Mouse sialic acid-binding immunoglobulin-like lectin F (Siglec-F) is an eosinophil surface receptor, which contains an immunoreceptor tyrosine-based inhibitory motif (ITIM) in its cytoplasmic domain, implicating it as a regulator of cell signaling as documented for other siglecs. Here, we show that the sialoside sequence 6'-sulfo-sLe(X) (Neu5Acalpha2-3[6-SO4] Galbeta1-4[Fucalpha1-3]GlcNAc) is a preferred ligand for Siglec-F. In glycan array analysis of 172 glycans, recombinant Siglec-F-Fc chimeras bound with the highest avidity to 6'-sulfo-sLe X. Secondary analysis showed that related structures, sialyl-Lewis X (sLe X) and 6-sulfo-sLe X containing 6-GlcNAc-SO4 showed much lower binding avidity, indicating significant contribution of 6-Gal-SO4 on Siglec-F binding to 6'-sulfo-sLe x.

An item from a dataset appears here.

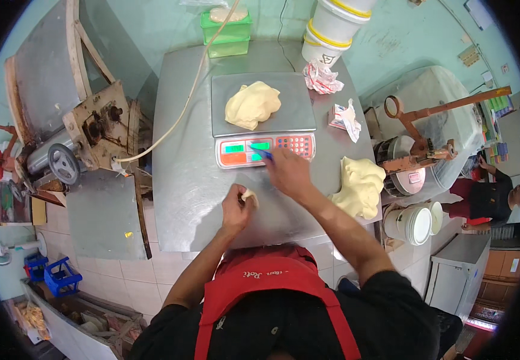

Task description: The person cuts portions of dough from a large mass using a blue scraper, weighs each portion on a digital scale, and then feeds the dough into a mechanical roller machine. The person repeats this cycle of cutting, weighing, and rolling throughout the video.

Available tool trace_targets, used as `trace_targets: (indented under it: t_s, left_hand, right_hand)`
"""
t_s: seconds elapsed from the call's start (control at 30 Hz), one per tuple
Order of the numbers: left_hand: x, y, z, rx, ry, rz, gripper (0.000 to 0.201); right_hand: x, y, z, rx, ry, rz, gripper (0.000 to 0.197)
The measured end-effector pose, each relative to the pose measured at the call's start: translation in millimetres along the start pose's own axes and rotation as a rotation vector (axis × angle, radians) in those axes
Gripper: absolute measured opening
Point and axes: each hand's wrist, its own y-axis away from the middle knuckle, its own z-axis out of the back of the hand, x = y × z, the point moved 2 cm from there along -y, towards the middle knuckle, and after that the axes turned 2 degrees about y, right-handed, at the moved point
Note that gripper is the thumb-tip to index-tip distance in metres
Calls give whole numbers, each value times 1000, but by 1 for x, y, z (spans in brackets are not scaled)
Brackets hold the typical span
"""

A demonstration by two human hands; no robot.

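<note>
A digital scale (265, 150) with a flat grey platform and an orange-red front panel stands on the metal table. On its platform rests a large lump of pale yellow dough (253, 105). My left hand (236, 209) is closed on a small piece of dough (250, 197) just in front of the scale. Over the scale's panel, my right hand (290, 174) grips a thin blue tool (262, 153), whose tip lies across the display area; its exact kind is unclear. A second big dough mass (359, 187) sits by the table's right edge, beside my right forearm.
Crumpled wrappers (323, 78) and an opened packet (345, 117) lie right of the scale. Stacked white buckets (327, 42) and a green container (226, 30) stand at the back. A roller machine (62, 162) is left, an orange-levered machine (416, 150) right; another person (491, 195) stands far right.
</note>
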Motion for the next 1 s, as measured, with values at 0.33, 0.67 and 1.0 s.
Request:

The lectin activity of Siglec-F on mouse eosinophils was "masked" by endogenous cis ligands and could be unmasked by treatment with sialidase. Unmasked Siglec-F mediated mouse eosinophil binding and adhesion to multivalent 6'-sulfo-sLe X structure, and these interactions were inhibited by anti-Siglec-F monoclonal antibody (mAb). Although there is no clear-cut human ortholog of Siglec-F, Siglec-8 is encoded by a paralogous gene that is expressed selectively by human eosinophils and has recently been found to recognize 6'-sulfo-sLe X. These observations suggest that mouse Siglec-F and human Siglec-8 have undergone functional convergence during evolution and implicate a role for the interaction of these siglecs with their preferred 6'-sulfo-sLe X ligand in eosinophil biology.